---------- Record extracts ----------

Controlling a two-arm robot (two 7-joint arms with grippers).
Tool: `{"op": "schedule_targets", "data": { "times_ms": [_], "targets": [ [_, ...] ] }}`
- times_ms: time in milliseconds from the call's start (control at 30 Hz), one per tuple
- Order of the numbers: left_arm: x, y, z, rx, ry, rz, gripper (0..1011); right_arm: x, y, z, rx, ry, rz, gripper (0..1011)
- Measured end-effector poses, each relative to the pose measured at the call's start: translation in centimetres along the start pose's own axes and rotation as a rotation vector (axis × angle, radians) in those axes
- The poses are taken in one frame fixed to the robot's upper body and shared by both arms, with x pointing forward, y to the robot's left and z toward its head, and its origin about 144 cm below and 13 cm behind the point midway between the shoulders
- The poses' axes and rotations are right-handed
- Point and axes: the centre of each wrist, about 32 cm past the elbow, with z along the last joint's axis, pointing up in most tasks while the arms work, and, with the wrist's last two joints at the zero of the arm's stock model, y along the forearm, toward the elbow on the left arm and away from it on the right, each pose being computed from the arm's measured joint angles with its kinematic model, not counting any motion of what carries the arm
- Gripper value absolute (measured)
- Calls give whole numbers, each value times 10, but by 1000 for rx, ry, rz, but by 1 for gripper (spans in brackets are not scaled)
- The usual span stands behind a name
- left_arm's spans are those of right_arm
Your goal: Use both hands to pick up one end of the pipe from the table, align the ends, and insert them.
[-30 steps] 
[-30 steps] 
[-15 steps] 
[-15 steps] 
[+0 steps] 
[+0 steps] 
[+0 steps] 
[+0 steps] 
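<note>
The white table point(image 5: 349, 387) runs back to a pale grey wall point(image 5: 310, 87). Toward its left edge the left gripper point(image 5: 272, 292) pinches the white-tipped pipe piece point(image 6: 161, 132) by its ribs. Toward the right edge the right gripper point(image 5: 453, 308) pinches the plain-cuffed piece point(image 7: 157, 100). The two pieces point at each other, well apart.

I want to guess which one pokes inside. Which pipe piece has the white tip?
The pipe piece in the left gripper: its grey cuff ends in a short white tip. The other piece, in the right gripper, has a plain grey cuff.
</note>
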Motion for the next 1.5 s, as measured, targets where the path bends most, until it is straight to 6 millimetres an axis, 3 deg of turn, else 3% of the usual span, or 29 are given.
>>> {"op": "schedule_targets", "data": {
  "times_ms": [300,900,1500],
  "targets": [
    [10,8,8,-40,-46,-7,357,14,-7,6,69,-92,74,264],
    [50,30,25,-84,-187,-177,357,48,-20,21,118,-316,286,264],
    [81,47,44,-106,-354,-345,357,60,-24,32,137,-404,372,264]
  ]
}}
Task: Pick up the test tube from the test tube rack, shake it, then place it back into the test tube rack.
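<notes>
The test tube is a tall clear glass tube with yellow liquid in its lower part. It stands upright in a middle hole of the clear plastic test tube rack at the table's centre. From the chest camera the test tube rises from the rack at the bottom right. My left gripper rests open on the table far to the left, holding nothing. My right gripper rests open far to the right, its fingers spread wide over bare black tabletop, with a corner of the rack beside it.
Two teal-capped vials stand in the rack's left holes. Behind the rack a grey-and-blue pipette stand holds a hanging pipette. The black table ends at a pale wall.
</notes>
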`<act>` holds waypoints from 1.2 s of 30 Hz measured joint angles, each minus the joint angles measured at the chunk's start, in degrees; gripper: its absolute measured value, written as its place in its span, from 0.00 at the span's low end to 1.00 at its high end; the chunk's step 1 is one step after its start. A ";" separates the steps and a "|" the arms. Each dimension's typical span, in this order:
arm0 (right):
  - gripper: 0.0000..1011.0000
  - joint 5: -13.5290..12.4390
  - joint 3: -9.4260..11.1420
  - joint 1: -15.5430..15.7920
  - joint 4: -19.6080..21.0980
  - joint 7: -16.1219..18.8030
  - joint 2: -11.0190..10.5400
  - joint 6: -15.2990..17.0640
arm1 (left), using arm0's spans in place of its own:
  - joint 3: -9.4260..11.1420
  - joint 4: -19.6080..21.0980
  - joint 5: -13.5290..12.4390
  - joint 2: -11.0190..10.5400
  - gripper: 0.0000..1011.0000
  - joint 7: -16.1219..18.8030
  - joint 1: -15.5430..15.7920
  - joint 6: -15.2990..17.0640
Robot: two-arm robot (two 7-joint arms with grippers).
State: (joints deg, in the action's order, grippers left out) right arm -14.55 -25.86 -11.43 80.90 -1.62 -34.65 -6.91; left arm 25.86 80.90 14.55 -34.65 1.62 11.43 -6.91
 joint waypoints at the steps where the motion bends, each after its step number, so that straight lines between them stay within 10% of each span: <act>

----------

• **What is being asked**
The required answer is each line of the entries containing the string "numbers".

• **Written response**
- Order of the numbers: left_arm: x, y, z, rx, ry, rz, gripper (0..1011); right_arm: x, y, z, rx, ry, rz, gripper (0..1011)
- Calls give whole numbers, each value times 10, but by 1000 for rx, ry, rz, but by 1 for gripper (spans in brackets are not scaled)

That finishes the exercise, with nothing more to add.